The following talk was fairly different, because it was a technical discussion of how the terrain system for Microsoft Flight Simulator works. This edition was build by ASOBO, a studio from Bordeaux that does pretty incredible graphics work. This was more of a talk that you expect to see at the dev conference, where the designer explained how the rendering system combined data from online maps, arial photographs, height data, and custom 3D models in order to create a truly impressive feat of graphics wizardry.

The talk after that was probably my favorite. It was by Émilien Gorisse, a game designer at Amplitude Studios, about the design of the pollution system of Humankind. The game is a 4X (for Explore, Expand, Exploit, and Exterminate). He explained how the designers wanted to integrate a system that took climate impacts into account. They came up with a "pollution" system, in which using polluting technologies such as coal plants, and bringing goods between far away parts of the map lead to pollution. The pollution can be tracked by player, and as the total pollution gets higher, it becomes visible on the screen. Eventually, if it gets high enough, the players are warned that the end of the world is coming, and if not fixed quickly enough the game ends.

What was fascinating is the disconnect between the will of the designers (apparently as a team they refused to see the game come out without this pollution system) and the public reception. Many players complained about this system as it was released, to the point where mods were created just to shut it off. Eventually, the team decided to make it optional, and disabled it by default.

The speaker gave an interesting and impassioned talk on how this was the crux of difficult game design decisions that will need to be made if we want to talk about climate change in our games.

Jehanne Rousseau then spoke about her work creating a game called "Planet Go!" in the spirit of Pokemon Go but all about cleaning up trash in real life. In a nutshell, players can take pictures of trash they see on the street, which become missions for other players to clean them up. They can also find and save virtual creatures, though didn't follow how this part interacts with the trash mechanics.

She also created a non-profit called "Games for a Better World" to encourage more games of this sort- games meant to be freely available and with a positive impact.
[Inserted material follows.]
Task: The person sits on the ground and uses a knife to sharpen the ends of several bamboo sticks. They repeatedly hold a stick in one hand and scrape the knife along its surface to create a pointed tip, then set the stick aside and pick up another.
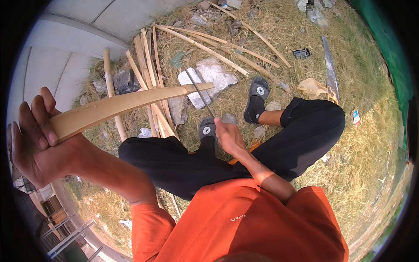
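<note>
My left hand (37, 131) is closed around the near end of a pale, flat bamboo strip (118, 107), raised at the left with its fingers over the strip. The strip reaches across to the middle, narrowing toward its far end. In front of my body my right hand (229, 136) grips a knife, its handle hidden in the fist. The knife's thin, dark blade (201, 93) points away from me and crosses the strip close to its far tip. Whether the edge has cut into the bamboo, I cannot tell.
Bamboo poles and split lengths (150, 65) lie beyond the strip, near a grey wall (61, 39). A white block (190, 89) and pale stone (216, 72) are beside my feet. On the dry grass at right lies a long metal saw-like blade (330, 65). A green sheet (388, 48) borders the right.
</note>
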A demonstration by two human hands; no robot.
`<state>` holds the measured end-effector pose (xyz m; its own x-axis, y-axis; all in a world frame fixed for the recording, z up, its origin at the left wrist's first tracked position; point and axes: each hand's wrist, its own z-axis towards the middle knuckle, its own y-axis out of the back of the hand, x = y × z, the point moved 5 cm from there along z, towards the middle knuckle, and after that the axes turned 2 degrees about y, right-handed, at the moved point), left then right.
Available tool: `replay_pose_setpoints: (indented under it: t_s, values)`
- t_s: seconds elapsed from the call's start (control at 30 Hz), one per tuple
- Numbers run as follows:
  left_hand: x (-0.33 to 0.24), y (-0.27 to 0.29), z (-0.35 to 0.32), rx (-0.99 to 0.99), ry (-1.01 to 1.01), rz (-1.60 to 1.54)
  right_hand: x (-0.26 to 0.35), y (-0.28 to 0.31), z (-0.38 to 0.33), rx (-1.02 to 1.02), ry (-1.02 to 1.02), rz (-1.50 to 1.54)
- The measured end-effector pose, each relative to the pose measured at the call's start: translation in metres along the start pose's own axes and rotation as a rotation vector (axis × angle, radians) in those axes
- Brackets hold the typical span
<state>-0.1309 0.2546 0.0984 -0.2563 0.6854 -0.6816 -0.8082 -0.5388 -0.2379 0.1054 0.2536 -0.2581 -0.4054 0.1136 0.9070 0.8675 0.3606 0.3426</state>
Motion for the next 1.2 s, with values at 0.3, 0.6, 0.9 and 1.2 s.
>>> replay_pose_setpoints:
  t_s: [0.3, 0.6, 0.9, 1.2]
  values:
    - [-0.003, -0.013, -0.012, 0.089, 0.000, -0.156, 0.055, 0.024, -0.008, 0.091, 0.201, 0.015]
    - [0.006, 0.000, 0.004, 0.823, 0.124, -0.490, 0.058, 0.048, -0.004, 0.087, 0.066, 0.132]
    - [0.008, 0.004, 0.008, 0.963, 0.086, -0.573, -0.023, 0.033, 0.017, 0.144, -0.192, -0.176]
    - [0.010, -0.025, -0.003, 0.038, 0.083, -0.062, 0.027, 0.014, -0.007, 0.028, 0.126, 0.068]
The following talk by Alexandre Pointet, one of the creators of Seeds of Resilance, was amazing too. Unlike the other speakers, he was neither a professionnel game developer nor a scientist. He was impassioned to understand how we can build things ourselves using our own 2 hands, tools, and the local ressources, without relying on other people in far away lands to do our dirty work.

In his game, players need to take care of inhabitants on a small island, with limited ressources. They need to spend these ressources wisely to take care of their populations. Hard decisions need to be made- for example mining a lot of stone to make houses makes the land un-usable for other purposes such as housing or agriculture. There is also a system of soil depletion that seems quite advanced.
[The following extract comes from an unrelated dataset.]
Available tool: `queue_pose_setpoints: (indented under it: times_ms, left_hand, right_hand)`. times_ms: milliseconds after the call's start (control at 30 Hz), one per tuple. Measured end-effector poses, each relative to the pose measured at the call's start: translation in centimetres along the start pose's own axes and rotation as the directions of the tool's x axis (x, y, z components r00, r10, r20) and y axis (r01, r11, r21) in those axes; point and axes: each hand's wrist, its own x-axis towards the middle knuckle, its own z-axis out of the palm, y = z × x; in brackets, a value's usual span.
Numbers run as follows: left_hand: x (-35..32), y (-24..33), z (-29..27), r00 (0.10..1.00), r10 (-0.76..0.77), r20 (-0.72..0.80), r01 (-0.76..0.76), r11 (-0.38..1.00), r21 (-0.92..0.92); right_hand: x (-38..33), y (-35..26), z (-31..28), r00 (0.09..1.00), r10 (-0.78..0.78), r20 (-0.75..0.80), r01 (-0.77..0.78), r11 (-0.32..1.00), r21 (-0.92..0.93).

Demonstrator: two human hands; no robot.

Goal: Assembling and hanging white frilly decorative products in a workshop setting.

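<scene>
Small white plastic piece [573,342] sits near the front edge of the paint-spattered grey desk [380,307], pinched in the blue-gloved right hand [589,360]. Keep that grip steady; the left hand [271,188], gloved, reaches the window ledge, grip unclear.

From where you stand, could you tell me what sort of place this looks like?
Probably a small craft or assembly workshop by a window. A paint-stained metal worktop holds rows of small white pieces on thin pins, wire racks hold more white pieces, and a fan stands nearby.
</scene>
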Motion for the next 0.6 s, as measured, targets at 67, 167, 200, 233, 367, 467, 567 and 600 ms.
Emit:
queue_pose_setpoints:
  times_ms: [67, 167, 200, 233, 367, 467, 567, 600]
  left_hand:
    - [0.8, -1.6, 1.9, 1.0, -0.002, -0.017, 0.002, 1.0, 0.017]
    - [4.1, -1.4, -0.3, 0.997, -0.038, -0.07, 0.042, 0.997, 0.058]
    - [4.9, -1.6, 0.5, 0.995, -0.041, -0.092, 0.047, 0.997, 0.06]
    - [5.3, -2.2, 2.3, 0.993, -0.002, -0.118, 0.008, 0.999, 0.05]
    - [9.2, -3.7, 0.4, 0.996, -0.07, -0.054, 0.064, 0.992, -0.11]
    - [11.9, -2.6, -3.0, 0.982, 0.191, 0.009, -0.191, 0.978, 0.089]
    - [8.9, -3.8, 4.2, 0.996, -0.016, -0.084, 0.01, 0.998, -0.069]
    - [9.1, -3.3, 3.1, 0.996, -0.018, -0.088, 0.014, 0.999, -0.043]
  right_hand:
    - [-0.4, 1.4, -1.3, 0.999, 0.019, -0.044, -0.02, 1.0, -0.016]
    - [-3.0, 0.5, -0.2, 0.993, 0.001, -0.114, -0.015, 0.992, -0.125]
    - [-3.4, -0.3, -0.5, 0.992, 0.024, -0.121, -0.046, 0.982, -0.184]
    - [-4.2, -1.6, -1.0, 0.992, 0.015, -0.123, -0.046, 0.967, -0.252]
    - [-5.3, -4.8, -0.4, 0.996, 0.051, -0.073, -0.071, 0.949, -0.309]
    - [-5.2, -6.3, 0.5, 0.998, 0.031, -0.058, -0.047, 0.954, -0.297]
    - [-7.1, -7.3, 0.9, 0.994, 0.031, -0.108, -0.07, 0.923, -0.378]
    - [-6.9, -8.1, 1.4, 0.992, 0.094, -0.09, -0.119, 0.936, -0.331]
In addition to all this, he started a company to make a special insulating material he called "bio-concrete" out of locally-sourced organic plants. Oh and he made his own little house. It was pretty incredible.

The last speaker I got to see before I had to run and catch my train was Joist Vervoot. He has the fascinating job of helping people imagine bright possible futures. He spoke about how there are too many lookalike games that recycle the same boring stories, whereas imagining new futures could open up so many more possibilities.